* **Task to carry out**: Type out all the data below, word for word.

━━━ Provided information

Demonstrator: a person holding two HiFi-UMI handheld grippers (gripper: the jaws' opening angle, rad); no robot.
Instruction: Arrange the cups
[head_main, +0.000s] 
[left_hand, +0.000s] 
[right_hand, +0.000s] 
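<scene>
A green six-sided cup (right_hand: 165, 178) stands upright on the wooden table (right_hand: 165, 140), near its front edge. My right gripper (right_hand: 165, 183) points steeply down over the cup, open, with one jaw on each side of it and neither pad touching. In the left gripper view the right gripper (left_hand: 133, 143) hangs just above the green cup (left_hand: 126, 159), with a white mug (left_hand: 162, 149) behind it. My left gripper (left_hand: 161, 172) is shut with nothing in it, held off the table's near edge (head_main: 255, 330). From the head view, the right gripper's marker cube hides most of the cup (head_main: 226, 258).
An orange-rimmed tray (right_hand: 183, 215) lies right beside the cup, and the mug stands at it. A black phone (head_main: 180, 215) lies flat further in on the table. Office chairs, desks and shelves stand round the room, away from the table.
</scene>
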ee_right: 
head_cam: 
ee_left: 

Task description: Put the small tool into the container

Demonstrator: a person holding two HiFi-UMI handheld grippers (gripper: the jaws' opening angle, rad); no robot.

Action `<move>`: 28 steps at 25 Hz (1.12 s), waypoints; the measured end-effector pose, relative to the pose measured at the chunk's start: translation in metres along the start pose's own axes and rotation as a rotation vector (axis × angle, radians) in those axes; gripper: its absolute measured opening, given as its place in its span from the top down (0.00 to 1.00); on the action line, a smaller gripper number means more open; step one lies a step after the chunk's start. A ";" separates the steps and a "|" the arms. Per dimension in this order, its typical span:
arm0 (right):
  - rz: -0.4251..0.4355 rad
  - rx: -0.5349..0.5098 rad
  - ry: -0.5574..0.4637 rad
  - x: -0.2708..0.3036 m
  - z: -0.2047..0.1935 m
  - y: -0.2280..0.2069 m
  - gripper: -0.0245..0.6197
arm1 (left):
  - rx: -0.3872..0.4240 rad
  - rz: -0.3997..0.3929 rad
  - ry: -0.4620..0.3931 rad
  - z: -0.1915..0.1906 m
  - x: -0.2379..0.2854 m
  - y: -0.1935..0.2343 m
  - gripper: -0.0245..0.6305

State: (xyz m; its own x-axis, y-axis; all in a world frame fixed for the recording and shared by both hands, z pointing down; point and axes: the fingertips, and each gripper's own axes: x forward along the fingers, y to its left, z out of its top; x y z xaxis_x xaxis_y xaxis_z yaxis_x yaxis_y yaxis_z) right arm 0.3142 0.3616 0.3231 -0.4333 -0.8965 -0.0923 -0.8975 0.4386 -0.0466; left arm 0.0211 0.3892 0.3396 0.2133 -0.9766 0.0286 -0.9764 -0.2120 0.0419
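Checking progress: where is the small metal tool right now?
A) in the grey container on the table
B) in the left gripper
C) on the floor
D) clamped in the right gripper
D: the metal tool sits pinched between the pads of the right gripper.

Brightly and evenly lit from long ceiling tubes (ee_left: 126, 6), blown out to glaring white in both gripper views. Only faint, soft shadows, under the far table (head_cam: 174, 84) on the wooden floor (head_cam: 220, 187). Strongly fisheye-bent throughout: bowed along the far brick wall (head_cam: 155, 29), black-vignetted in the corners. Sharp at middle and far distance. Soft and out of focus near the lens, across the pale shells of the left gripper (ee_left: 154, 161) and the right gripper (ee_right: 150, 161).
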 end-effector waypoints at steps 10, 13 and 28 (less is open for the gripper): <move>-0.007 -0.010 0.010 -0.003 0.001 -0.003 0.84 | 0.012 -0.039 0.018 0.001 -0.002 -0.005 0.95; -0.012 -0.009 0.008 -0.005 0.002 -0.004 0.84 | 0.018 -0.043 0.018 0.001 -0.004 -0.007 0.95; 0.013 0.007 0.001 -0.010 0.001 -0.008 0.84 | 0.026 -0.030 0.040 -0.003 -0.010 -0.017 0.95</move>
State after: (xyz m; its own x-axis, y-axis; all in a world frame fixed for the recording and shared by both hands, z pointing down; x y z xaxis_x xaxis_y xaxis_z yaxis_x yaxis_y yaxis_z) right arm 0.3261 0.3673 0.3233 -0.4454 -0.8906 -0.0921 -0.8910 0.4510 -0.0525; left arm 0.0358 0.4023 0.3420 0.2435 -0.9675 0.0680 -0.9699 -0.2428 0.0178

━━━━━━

* **Output for this exercise**:
Demonstrator: a person holding two HiFi-UMI handheld grippers (gripper: the jaws' opening angle, rad); no robot.
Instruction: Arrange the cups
[head_main, +0.000s] 
[left_hand, +0.000s] 
[right_hand, +0.000s] 
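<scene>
A green six-sided cup (right_hand: 165, 178) stands upright on the wooden table (right_hand: 165, 140), near its front edge. My right gripper (right_hand: 165, 183) points steeply down over the cup, open, with one jaw on each side of it and neither pad touching. In the left gripper view the right gripper (left_hand: 133, 143) hangs just above the green cup (left_hand: 126, 159), with a white mug (left_hand: 162, 149) behind it. My left gripper (left_hand: 161, 172) is shut with nothing in it, held off the table's near edge (head_main: 255, 330). From the head view, the right gripper's marker cube hides most of the cup (head_main: 226, 258).
An orange-rimmed tray (right_hand: 183, 215) lies right beside the cup, and the mug stands at it. A black phone (head_main: 180, 215) lies flat further in on the table. Office chairs, desks and shelves stand round the room, away from the table.
</scene>
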ee_right: 
head_cam: 
ee_left: 

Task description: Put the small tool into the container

Demonstrator: a person holding two HiFi-UMI handheld grippers (gripper: the jaws' opening angle, rad); no robot.

Action `<move>`: 28 steps at 25 Hz (1.12 s), waypoints; the measured end-effector pose, relative to the pose measured at the chunk's start: translation in metres along the start pose's own axes and rotation as a rotation vector (axis × angle, radians) in those axes; gripper: its absolute measured opening, given as its place in its span from the top down (0.00 to 1.00); on the action line, a smaller gripper number means more open; step one lies a step after the chunk's start. A ";" separates the steps and a "|" the arms. Per dimension in this order, its typical span:
arm0 (right):
  - rz: -0.4251..0.4355 rad
  - rx: -0.5349..0.5098 rad
  - ry: -0.5574..0.4637 rad
  - x: -0.2708..0.3036 m
  - z: -0.2047..0.1935 m
  - y: -0.2280..0.2069 m
  - gripper: -0.0245..0.6197
arm1 (left):
  - rx: -0.3872..0.4240 rad
  - rz: -0.3997..0.3929 rad
  - ry: -0.4620..0.3931 rad
  - z: -0.1915..0.1906 m
  - x: -0.2379..0.2854 m
  - y: -0.1935..0.2343 m
  - gripper: -0.0245..0.6305

State: (xyz m; its own x-axis, y-axis; all in a world frame fixed for the recording and shared by both hands, z pointing down; point and axes: the fingertips, and each gripper's own axes: x forward along the fingers, y to its left, z out of its top; x y z xaxis_x xaxis_y xaxis_z yaxis_x yaxis_y yaxis_z) right arm 0.3142 0.3616 0.3231 -0.4333 -0.8965 -0.0923 -0.8975 0.4386 -0.0466; left arm 0.0211 0.3892 0.3396 0.2133 -0.9766 0.0286 -0.9764 -0.2120 0.0419
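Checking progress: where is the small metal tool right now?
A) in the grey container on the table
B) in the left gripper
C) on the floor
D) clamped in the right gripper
D: the metal tool sits pinched between the pads of the right gripper.

Brightly and evenly lit from long ceiling tubes (ee_left: 126, 6), blown out to glaring white in both gripper views. Only faint, soft shadows, under the far table (head_cam: 174, 84) on the wooden floor (head_cam: 220, 187). Strongly fisheye-bent throughout: bowed along the far brick wall (head_cam: 155, 29), black-vignetted in the corners. Sharp at middle and far distance. Soft and out of focus near the lens, across the pale shells of the left gripper (ee_left: 154, 161) and the right gripper (ee_right: 150, 161).
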 end-effector waypoints at steps 10, 13 and 28 (less is open for the gripper): <move>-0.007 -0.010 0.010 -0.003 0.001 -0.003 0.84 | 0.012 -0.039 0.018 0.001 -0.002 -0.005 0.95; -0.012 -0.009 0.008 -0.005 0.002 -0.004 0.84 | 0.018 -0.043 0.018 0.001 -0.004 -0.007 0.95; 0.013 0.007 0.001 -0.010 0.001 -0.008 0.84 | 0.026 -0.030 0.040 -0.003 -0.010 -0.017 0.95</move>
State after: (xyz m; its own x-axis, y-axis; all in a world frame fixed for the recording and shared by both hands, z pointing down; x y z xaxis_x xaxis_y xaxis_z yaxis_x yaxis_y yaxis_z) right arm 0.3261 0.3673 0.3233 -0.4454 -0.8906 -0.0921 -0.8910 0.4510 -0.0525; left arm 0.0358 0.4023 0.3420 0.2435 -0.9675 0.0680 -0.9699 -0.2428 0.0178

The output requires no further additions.